Refugee groups have warned that the summer months are likely to bring a sharp increase in attempts by migrants gathered on the northern French coast to take to inflatable boats after paying anywhere from US$5,000 to US$12,000 to smuggling gangs to arrange crossings.

Criminal networks are making up to US$100 million a year from exploiting migrants desperate to reach British shores.

The smugglers are adopting increasingly audacious tactics to increase their odds of successfully crossing the Channel with their lucrative but expendable cargo.

The difference in fare paid is often reflected in the kind of treatment the refugees get.

Often, the gang will send flotillas of decoy “economy class” dinghies across the Channel to allow high-powered “first class” boats a higher chance of reaching British shores without being intercepted.

They typically use couriers such as taxi drivers to deliver inflatable boats to departure zones, and the migrants themselves to steer the vessels towards England.

IT-savvy trafficking groups now use social media to promote their services while minimising their own risk of capture.

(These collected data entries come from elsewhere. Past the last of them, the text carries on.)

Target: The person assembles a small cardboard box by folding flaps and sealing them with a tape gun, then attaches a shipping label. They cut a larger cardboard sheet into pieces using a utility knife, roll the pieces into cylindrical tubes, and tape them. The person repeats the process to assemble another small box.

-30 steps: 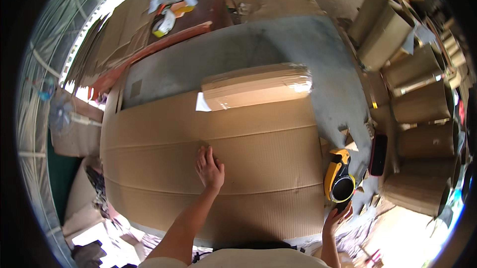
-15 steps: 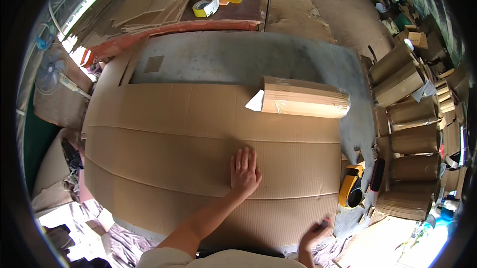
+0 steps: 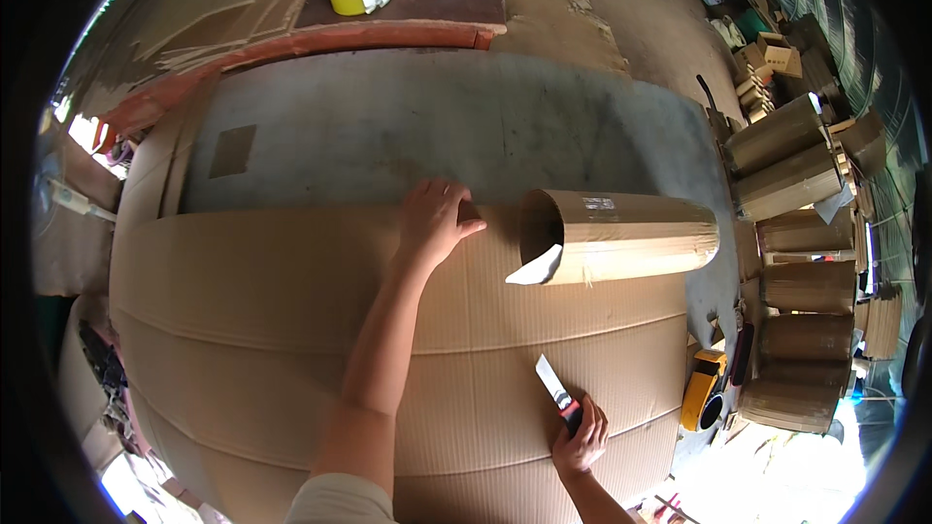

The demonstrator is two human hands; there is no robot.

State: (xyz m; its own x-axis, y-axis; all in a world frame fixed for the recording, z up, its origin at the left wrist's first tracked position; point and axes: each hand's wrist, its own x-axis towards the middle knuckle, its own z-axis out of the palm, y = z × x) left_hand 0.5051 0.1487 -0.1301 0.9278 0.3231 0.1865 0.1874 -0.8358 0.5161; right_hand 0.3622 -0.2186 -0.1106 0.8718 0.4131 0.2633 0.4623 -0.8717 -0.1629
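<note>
Gripped in the right hand (image 3: 581, 439) is a utility knife (image 3: 557, 390), blade out; the left hand (image 3: 434, 220) lies flat and unclenched on the cardboard sheet (image 3: 291, 330). Fingers are best kept clear of any cut line.

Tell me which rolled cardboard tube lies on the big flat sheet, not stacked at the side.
The tube just right of the left hand, its open end facing that hand. The other tubes are stacked along the right edge, off the sheet.
</note>
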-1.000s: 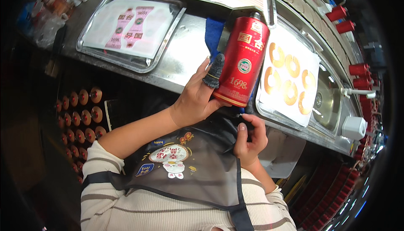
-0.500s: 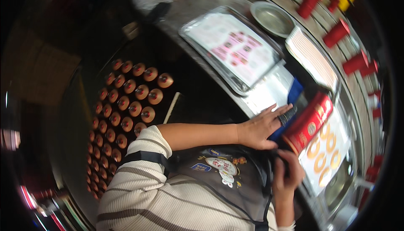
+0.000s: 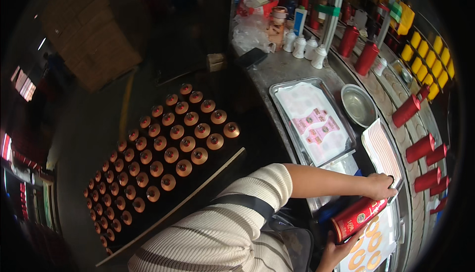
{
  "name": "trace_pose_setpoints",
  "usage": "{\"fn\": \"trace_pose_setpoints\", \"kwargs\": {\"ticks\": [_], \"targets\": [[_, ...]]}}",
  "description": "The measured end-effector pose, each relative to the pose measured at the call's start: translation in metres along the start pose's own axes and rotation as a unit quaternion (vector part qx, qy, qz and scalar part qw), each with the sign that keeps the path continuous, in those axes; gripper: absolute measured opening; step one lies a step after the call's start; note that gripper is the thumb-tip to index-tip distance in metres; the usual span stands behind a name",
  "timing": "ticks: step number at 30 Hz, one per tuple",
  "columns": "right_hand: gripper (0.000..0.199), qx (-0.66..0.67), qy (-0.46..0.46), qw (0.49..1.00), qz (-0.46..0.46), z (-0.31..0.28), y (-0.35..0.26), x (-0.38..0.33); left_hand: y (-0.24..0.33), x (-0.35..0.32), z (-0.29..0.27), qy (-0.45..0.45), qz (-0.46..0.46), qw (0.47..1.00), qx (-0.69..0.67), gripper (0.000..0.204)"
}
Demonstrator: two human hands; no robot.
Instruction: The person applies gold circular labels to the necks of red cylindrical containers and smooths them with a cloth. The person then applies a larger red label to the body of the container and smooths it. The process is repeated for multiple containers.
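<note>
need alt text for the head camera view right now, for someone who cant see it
A red bottle slants between a person's left hand at its upper end and right hand at its base. Nearby are a metal tray with pink printed pieces and some gold rings; rows of copper-coloured discs spread out to the left.

The person's bare left forearm [image 3: 326,181] stretches to the right, nearly level, ending in a left grip [image 3: 380,186] with its fingers curled. Nearer the body, the right grip [image 3: 341,251] is cupped, thumb and fingers parted, most of the right arm out of view.
</note>
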State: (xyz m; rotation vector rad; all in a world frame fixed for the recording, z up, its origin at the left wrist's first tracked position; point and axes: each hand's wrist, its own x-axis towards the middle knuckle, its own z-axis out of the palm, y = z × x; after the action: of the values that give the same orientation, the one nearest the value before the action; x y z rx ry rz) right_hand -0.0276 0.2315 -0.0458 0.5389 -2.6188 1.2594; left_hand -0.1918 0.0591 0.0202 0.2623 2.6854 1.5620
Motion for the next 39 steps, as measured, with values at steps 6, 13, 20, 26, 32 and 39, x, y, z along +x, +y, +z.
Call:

A National Crime Agency spokesman said: “We have worked with partners to remove hundreds of social media pages and posts advertising organised immigration crime services removed from platforms.”

The agency has warned Facebook and other social media giants they must do more to stop crime gangs hijacking their platforms as desperate migrants are conned into deadly smuggling packages.

A Facebook spokesman said: “People smuggling is illegal and any ads, posts, pages or groups that coordinate this activity are not allowed on Facebook. We will continue to work closely with law enforcement agencies around the world including the NCA and Europol to identify, remove and report this illegal activity.”

Dan O’Mahoney, Clandestine Channel Threat Commander for Border Force, said: “We are seeing an unacceptable rise in dangerous small boat crossings because illegal migration across Europe has led to a significant increase of migrants in northern France seeking to enter the UK illegally.”

He said UK authorities have doubled the number of police officers on the ground in France, and set up a joint intelligence cell with the French authorities in Calais looking to disrupt the activities of the international smuggling gangs.

The Home Office has announced tougher penalties for those making or orchestrating crossings as part of its proposed overhaul of the asylum system.

Recent reports say it is also looking into using offshore processing centres for refugees.